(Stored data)
===============

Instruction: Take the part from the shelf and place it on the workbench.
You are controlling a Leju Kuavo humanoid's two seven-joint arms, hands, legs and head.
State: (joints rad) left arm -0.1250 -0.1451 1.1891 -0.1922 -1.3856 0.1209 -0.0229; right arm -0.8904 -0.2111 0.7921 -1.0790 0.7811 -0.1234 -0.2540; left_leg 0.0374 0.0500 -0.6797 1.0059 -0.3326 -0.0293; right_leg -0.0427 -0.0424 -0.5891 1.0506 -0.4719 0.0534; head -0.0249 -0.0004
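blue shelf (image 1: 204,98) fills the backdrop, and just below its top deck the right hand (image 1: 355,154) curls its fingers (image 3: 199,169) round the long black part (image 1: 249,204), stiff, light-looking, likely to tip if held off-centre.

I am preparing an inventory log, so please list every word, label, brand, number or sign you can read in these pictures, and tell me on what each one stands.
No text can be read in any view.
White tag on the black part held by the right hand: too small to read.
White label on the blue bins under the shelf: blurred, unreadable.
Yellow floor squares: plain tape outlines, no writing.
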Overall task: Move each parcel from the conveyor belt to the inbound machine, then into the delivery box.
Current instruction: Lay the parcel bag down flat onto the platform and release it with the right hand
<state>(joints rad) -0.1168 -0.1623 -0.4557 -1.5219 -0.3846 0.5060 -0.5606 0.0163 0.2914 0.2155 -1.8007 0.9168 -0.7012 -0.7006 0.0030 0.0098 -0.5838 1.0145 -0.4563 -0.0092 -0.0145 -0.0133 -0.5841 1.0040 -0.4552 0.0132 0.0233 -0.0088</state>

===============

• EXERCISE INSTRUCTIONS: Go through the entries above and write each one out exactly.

• ANSWER SECTION:
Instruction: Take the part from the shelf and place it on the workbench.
You are controlling a Leju Kuavo humanoid's two seven-joint arms, hands, legs and head.
State: (joints rad) left arm -0.1250 -0.1451 1.1891 -0.1922 -1.3856 0.1209 -0.0229; right arm -0.8904 -0.2111 0.7921 -1.0790 0.7811 -0.1234 -0.2540; left_leg 0.0374 0.0500 -0.6797 1.0059 -0.3326 -0.0293; right_leg -0.0427 -0.0424 -0.5891 1.0506 -0.4719 0.0534; head -0.0249 -0.0004
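blue shelf (image 1: 204,98) fills the backdrop, and just below its top deck the right hand (image 1: 355,154) curls its fingers (image 3: 199,169) round the long black part (image 1: 249,204), stiff, light-looking, likely to tip if held off-centre.

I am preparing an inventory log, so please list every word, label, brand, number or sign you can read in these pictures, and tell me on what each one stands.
No text can be read in any view.
White tag on the black part held by the right hand: too small to read.
White label on the blue bins under the shelf: blurred, unreadable.
Yellow floor squares: plain tape outlines, no writing.
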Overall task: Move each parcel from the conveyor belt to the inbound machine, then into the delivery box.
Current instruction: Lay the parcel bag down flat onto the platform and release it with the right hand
<state>(joints rad) -0.1168 -0.1623 -0.4557 -1.5219 -0.3846 0.5060 -0.5606 0.0163 0.2914 0.2155 -1.8007 0.9168 -0.7012 -0.7006 0.0030 0.0098 -0.5838 1.0145 -0.4563 -0.0092 -0.0145 -0.0133 -0.5841 1.0040 -0.4552 0.0132 0.0233 -0.0088</state>

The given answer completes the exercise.